What does this mean? In short, Microsoft is tired of dealing with the backlash. So they’ve decided to let the Publishers endure it for them.
Note what the statement avoids saying outright: the default setting is going to be “no used games”. Publishers will have to actively “enable” your ability to get right of a game you no longer want without just throwing the money away. This is especially troublesome when you consider that your ability to give it as a gift will also now be severely restricted.
Certainly, not every publisher is going to fail to “enable” used games sales, or charge onerous fees to gamers who purchase used copies. But it is certain that some publishers, particularly the biggest of them, will absolutely take advantage of the ability to blunt the money-saving impact of used games. Which approach works is going to come down to basic free market principles, which means gamers had better be prepared to vote with their wallets. That’s assuming, of course, that they’re not put off by some of Xbox One’s other problems.
Simply put, Xbox One is going to be an experiment in seeing what gamers will endure. Let’s hope it’s not much.
A couple of final thoughts:
* That “Participating Retailers” bit is telling also. Expect to see the biggest publishers not only putting the squeeze to their gamers, but to retailers as well. How? Well that remains to be seen, but no doubt we can expect hardball from all parties, whatever conciliatory words are expressed so far.

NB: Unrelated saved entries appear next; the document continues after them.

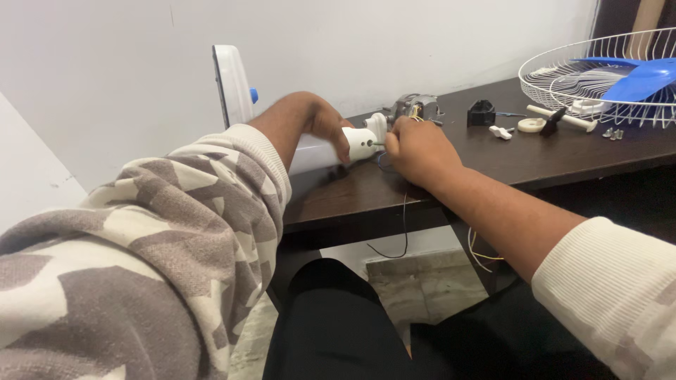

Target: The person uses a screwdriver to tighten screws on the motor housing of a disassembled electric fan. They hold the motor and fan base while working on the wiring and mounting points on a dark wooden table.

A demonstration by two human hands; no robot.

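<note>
Dark brown wood makes up the long table (pixel 563 158), and a plain white wall is seen behind it.

The left hand (pixel 320 123) is wrapped around the smooth white plastic fan neck (pixel 331 146), which lies on its side on the table. The fingers are curled shut over the neck, so it is held down and kept from rolling. The right hand (pixel 419 151) is closed like a loose fist, just at 3 o'clock from the neck's end. Something thin and green is pinched at the fingertips, but what it is cannot be told.

The grey metal fan motor (pixel 415 107) with copper wire inside is joined to the neck at 1 o'clock from the right hand. Thin black and yellow wires (pixel 403 232) hang down off the table edge at 6 o'clock.

For this step to be done well, the neck should be held still and flat. The small part should be moved slowly and straight, and the loose wires should be kept out of the way so they are not pulled.

Farther out, at 2 o'clock, small white and black plastic parts (pixel 521 121) are spread on the table. A white wire fan guard (pixel 598 81) with a blue plastic blade (pixel 644 77) inside is seen at the far right.
</note>
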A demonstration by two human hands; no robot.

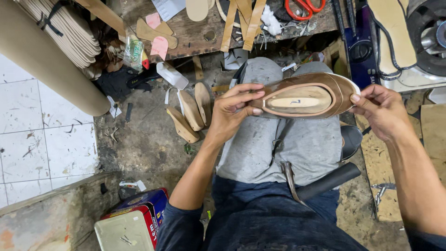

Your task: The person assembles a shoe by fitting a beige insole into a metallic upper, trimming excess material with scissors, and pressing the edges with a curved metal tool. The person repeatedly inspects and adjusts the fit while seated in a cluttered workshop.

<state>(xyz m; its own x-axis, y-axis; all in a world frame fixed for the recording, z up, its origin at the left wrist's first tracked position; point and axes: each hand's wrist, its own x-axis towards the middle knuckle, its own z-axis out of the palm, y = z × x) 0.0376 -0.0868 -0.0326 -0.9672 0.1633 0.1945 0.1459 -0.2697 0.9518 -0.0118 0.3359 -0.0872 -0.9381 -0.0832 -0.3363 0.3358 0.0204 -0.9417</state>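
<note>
In the centre-right of the frame, the left hand (232, 111) is gripping the heel end of a brown leather shoe upper stretched on a pale wooden last (304, 96), sole side up. The right hand (381, 111) is pinching its toe end, above the grey-trousered lap (283, 144). Orange-handled scissors (304, 7) are lying on the worn wooden bench (195, 35) at the top.

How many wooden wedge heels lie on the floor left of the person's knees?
3. The wedge heels lie close together beside the left hand: one nearest the knee, one in the middle, one lowest. More may be hidden among the clutter.
</note>
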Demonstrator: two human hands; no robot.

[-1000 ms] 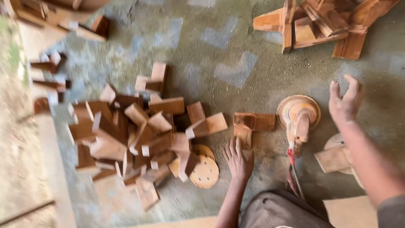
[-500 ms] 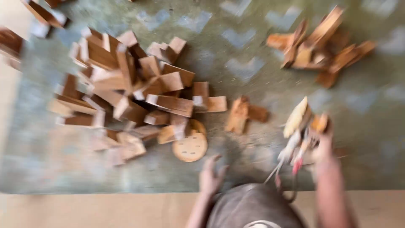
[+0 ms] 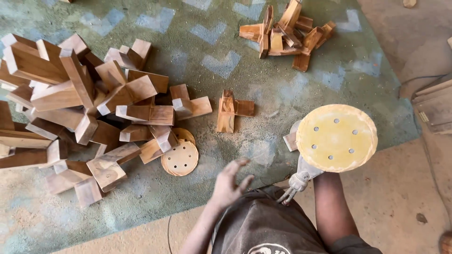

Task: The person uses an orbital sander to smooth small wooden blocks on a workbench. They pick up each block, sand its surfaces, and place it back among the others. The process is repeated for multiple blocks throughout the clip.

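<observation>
- the right hand is hidden behind the sander (image 3: 336, 138), lower right of the frame. only the arm shows, so you cannot tell how its fingers sit.
- the sander is tipped up. its round yellow disc faces the camera and has small holes in it.
- a grey cord end (image 3: 295, 182) hangs under the sander, by the arm.
- the left hand (image 3: 229, 183) is low in the middle of the frame, above the dark lap. its fingers are spread apart and hold nothing.
- near the left hand, a bit up and to the left, two round sanding discs (image 3: 180, 157) lie on the mat, one on top of the other.
- a big pile of wood blocks (image 3: 80, 108) fills the left side of the frame. the discs touch its edge.
- one small wood piece (image 3: 231, 111) lies alone in the middle, between the pile and the sander.
- a small pile (image 3: 286, 32) of wood pieces sits at the top, right of the middle.
- all of it rests on a green mat (image 3: 221, 66) with pale blue shapes on it.
- flat boards (image 3: 435, 103) lie at the right edge, on the bare floor.
</observation>
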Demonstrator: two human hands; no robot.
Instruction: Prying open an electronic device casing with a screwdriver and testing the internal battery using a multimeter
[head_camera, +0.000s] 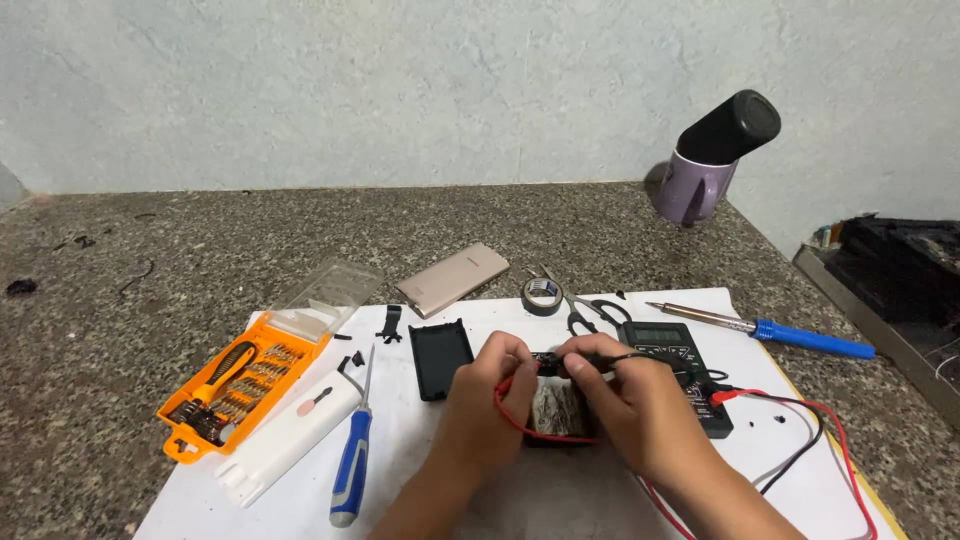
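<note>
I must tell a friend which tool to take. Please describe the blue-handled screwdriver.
Find the white sheet on the stone counter. Left of the hands, the screwdriver lies beside a white box. Unlike the blue-handled soldering iron at far right, it has no cord.

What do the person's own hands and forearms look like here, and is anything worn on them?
Both forearms are bare as far as the frame shows: no sleeves, and no watch or bracelet at the wrists. The left hand and right hand wear no gloves, and no rings show on the fingers. The fingernails look short and unpainted. No marks or bandages are visible.
</note>
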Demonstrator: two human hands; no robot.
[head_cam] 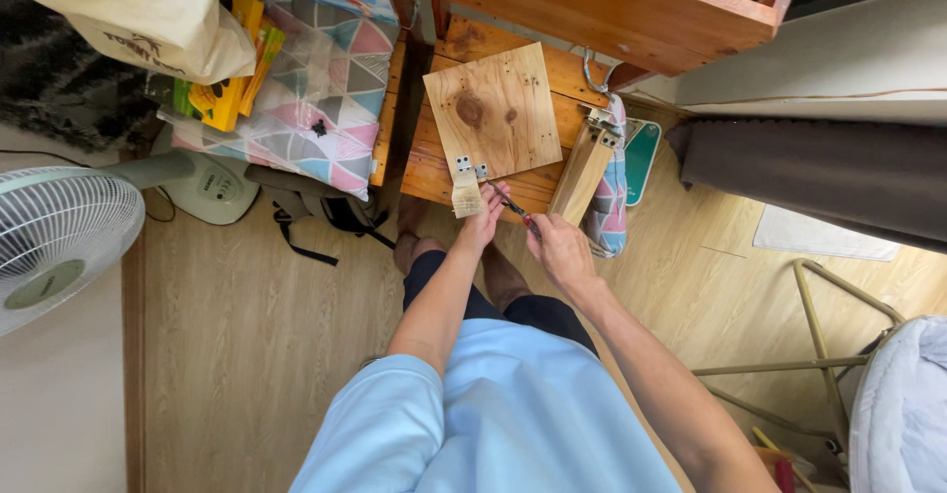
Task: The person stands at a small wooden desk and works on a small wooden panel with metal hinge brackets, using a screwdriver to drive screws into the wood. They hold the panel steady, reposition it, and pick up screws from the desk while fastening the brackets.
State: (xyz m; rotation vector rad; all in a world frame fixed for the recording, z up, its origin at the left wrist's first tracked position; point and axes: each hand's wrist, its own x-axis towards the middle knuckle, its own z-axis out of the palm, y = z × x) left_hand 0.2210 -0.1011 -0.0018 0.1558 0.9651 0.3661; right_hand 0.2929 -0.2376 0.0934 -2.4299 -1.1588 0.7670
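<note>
Right hand point(560, 248) grips screwdriver point(517, 206), shaft angled up-left toward bracket point(470, 168) at board point(493, 108) lower edge; left hand point(485, 219), nearer, fingers closed lightly on small block point(467, 197) just below bracket, steadying it.

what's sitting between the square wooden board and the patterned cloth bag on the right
In the head view, a slanted narrow wooden bar with a metal bracket on top lies between the square wooden board and the patterned cloth bag.
</note>
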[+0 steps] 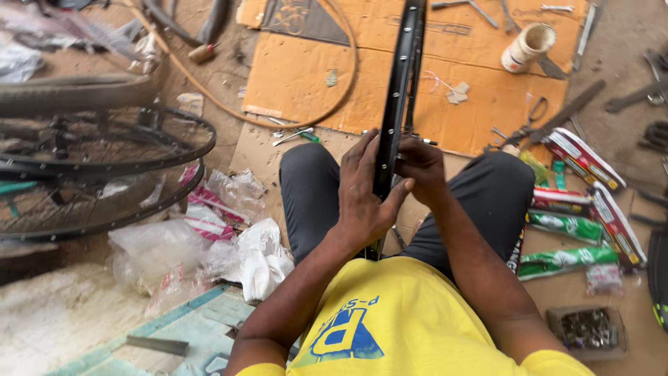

* Since when have publishers ever “enabled” the selling of second hand copies of games? Such transfers have always been “enabled” by the first sale doctrine. Microsoft is very cleverly moving the goalposts now with how they discuss the issue. Clearly, the EULA will expressly define the purchase of games as the purchase of licenses. I suppose it will be up to the court system and federal regulators to determine how lawful this is.